This 1999 release tells the story of Diana, a vampire-cum-artist who uses the blood of her victims to paint their final portraits. Her partner, Edmond, no longer approves of her actions and only 2 days before her art gallery opening decides to leave the fold. You see, Edmond has been supplying our bloodsucker with her “models” and he thinks it’s time to stop the killing. Diana thinks otherwise. Diana hangs the threat of vampirism above Ed’s head and up until now he’s been, if not willing, at least a competent and compliant servant – but no more. Ed has had it and eventually enlists the aid of his friends and father to help do the fang-toothed bitch in.

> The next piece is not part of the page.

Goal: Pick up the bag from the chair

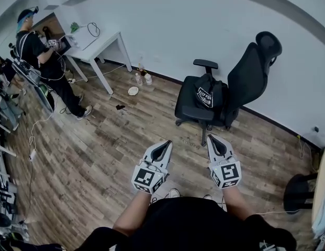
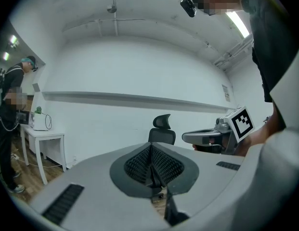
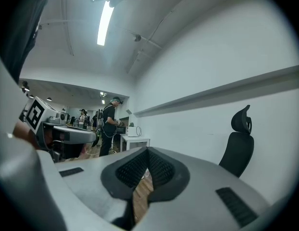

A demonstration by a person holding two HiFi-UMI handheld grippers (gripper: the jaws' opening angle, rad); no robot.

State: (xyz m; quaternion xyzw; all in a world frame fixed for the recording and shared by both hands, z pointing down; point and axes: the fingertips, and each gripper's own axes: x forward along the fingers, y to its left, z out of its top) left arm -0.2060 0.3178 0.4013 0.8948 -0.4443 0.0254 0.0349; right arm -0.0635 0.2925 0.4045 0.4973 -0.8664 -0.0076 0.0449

“Drawing Blood” appears to be the one and only time Sergio Lapel has found his way behind the camera to direct a film and it’s unfortunate too. Lapel displays a fairly good eye for the art of movie making as well as some fine comedic timing. The credit sequence is every bit as stylish as David Fincher (“Se7en,” “Fight Club”) and much of the black humor is as spot-on as John Waters (“Serial Mom,” “Pink Flamingos”). Of course this ultra-low budget exploiter is far from perfect as it bounces haphazardly from art house horror film to trashy comedy to erotic thriller, but overall, Lapel’s directorial debut does well. It’s uneven as hell, but a good time just the same.
Some copies of this Troma DVD contain 2 other features; “Blood Spell” and “Alien Blood”.